Recognizing the limited statistical power to detect single SNPs associated with PFS, we did perform a univariate analysis to rank order the SNPs that individually best discriminated the groups in the two similar phase III clinical trials. We did not correct for multiple comparisons, which would certainly reduce the
p-value significance but would not alter the rank order comparison. This approach also assumes association for the individual SNP. It is more likely that complex multi-SNP groupings influence response. Nevertheless, among the top SNP variations in both trials were those associated with drug metabolism/detoxification/transport, including: cyp genes, multiple variants of
GSTA4,
SLCO,
UGT1,
NAT2,
ABCB genes; as well as genes impacting cellular response, including:
BMP2 (inducing myeloma apoptosis), cathepsin B (inducing IL-8 dependent cellular migration and angiogenesis [
31,
32],
XRCC5 (DNA repair); and genes associated with proliferative responses (
PCNA,
MAPK, cyclin kinase). The association of multiple alleles of
GSTA4 is particularly compelling, suggesting consistency in its impact across several variant alleles. In addition, several alleles are in linkage disequilibrium, appearing as a cluster in the list – providing quality controls (as linked genes would be expected to show the same association).
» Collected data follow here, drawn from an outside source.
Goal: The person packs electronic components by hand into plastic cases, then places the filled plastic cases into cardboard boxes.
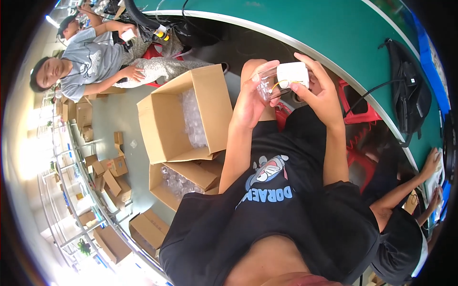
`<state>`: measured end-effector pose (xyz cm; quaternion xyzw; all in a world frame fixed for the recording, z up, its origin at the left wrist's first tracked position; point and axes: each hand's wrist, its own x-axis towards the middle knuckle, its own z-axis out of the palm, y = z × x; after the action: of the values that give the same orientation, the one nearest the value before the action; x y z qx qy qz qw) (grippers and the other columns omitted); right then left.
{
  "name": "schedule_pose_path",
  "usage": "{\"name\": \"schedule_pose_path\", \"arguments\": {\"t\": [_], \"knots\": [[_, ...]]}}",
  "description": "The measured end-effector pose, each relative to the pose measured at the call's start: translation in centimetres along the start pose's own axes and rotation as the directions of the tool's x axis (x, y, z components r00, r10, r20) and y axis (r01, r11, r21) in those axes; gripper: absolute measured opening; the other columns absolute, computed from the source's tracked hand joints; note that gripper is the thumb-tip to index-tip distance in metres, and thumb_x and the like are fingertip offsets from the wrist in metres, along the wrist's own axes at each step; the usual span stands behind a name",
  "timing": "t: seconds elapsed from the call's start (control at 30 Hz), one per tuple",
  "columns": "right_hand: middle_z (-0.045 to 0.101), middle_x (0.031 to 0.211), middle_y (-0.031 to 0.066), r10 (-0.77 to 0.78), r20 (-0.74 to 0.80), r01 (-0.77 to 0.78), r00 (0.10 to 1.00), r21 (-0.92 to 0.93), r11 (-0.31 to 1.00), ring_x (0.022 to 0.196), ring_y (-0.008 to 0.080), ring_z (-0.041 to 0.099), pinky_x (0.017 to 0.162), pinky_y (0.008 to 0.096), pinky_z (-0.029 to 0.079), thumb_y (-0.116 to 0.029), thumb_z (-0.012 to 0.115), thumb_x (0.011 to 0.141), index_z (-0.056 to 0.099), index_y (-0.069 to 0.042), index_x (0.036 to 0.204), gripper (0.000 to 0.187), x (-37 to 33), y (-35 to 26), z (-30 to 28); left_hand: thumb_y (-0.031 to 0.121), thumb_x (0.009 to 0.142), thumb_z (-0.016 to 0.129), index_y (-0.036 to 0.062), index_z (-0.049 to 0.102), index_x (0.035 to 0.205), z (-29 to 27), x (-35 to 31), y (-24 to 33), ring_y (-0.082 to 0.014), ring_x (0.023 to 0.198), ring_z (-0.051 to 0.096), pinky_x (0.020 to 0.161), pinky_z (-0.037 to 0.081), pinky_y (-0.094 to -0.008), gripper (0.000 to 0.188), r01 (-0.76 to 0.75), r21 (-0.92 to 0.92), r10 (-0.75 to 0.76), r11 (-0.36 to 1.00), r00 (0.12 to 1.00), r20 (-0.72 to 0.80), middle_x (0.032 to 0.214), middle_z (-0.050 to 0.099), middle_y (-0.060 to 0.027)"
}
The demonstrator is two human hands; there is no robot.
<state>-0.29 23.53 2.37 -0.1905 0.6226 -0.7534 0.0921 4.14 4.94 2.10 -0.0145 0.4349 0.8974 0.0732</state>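
My left hand (247, 104) grips a clear plastic case (268, 85) between thumb and fingers, above my lap. A white rectangular block (293, 72) sits against the right end of this case; I cannot tell how deep it reaches inside. The thumb and fingers of my right hand (325, 97) close around the block. A thin yellow wire (277, 85) curves along the near side, where case and block meet. My fingers partly hide both pieces.
Left of my legs stand two open cartons, an upper one (160, 125) and a lower one (158, 183), both with clear plastic pieces. A green table (305, 21) curves ahead, bearing a black bag (408, 88). People sit at left (98, 59) and right (398, 243). A red stool (362, 114) stands nearby.
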Motion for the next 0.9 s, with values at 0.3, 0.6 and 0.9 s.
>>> {"name": "schedule_pose_path", "arguments": {"t": [0.3,0.6,0.9], "knots": [[0.057,0.122,0.0086,0.113,-0.016,-0.107,0.993,0.222,0.969,0.105,0.0147,0.058,0.088,0.0282,0.049,-0.005,0.064,0.089,0.046,0.001,0.14,0.054,-1.1,0.7,-1.3,0.033,0.097,0.048,0.0,0.044,0.135,-0.3,0.2,-0.4,-0.0167,0.078,0.057,0.067,0.046,-0.0289,0.051,0.047,0.062,-0.043,0.997,0.997,-0.07,0.119,0.058,-0.0133],[0.059,0.124,0.0119,0.175,-0.004,-0.169,0.984,0.244,0.955,0.107,0.0161,0.059,0.089,0.0287,0.049,-0.007,0.066,0.09,0.047,0.005,0.138,0.053,-1.9,1.7,-0.7,0.035,0.095,0.043,-0.0006,0.048,0.132,-0.9,0.0,-0.2,-0.0172,0.081,0.061,0.067,0.046,-0.0275,0.051,0.104,0.087,-0.097,0.991,0.992,-0.08,0.113,0.062,-0.0125],[0.061,0.125,0.0135,0.167,0.039,-0.171,0.985,0.279,0.945,0.114,0.0184,0.059,0.098,0.0315,0.048,-0.007,0.067,0.091,0.047,0.004,0.139,0.054,-2.4,2.1,-0.4,0.045,0.087,0.048,0.002,0.049,0.129,-0.6,-0.3,-1.4,-0.0208,0.117,0.056,0.096,0.045,-0.034,0.06,0.084,0.195,-0.068,0.977,0.994,-0.088,0.124,0.057,-0.0125]]}}
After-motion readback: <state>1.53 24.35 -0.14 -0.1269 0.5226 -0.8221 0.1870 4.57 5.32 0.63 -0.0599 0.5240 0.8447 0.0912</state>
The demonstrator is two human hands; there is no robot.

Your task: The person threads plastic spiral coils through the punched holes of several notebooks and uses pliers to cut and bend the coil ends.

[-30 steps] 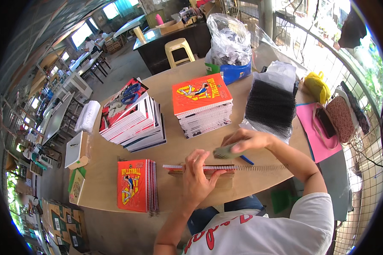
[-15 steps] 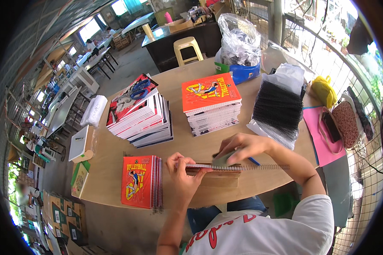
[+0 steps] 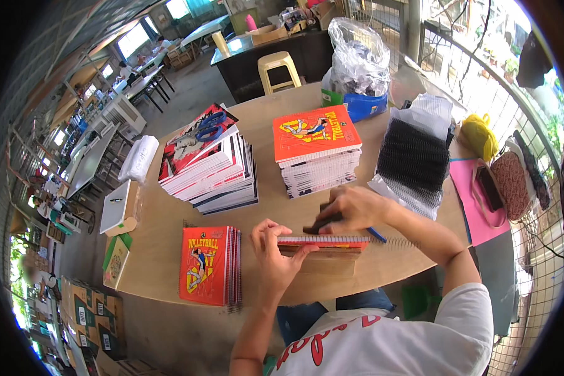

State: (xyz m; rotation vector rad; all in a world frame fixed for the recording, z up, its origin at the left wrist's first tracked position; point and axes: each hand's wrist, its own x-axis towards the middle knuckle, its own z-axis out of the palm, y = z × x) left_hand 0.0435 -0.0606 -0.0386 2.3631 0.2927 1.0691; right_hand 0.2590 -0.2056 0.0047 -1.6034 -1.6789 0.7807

Surprisingly absent from the SNP association lists are cytokines, growth factors and receptors that might be expected to cause variations in disease progression and resistance, with the exception of
IL-10, which has been reported in previous studies [
35].
While still an exploratory analysis, the paired SNPs identified by recursive partitioning in each trial have some intriguing possible connections to PFS. COMT (catechol-O-methyltransferase) metabolizes catechol drugs, and has been linked to breast cancer risk and survival [
36]; GHRL has been shown to stimulate angiogenesis [
37] and regulate bone formation through osteoblasts [
38,
39]; FDFT is the farnesyl transferase that may regulate important signaling (eg, ras) [
40,
41]; and ABCC is among a class of transporters that may influence multi-drug resistance [
42]. It is noted that strong association in one trial was significantly reduced in the validation trial. Nevertheless, the functional impact of these genetic variations may warrant further investigation.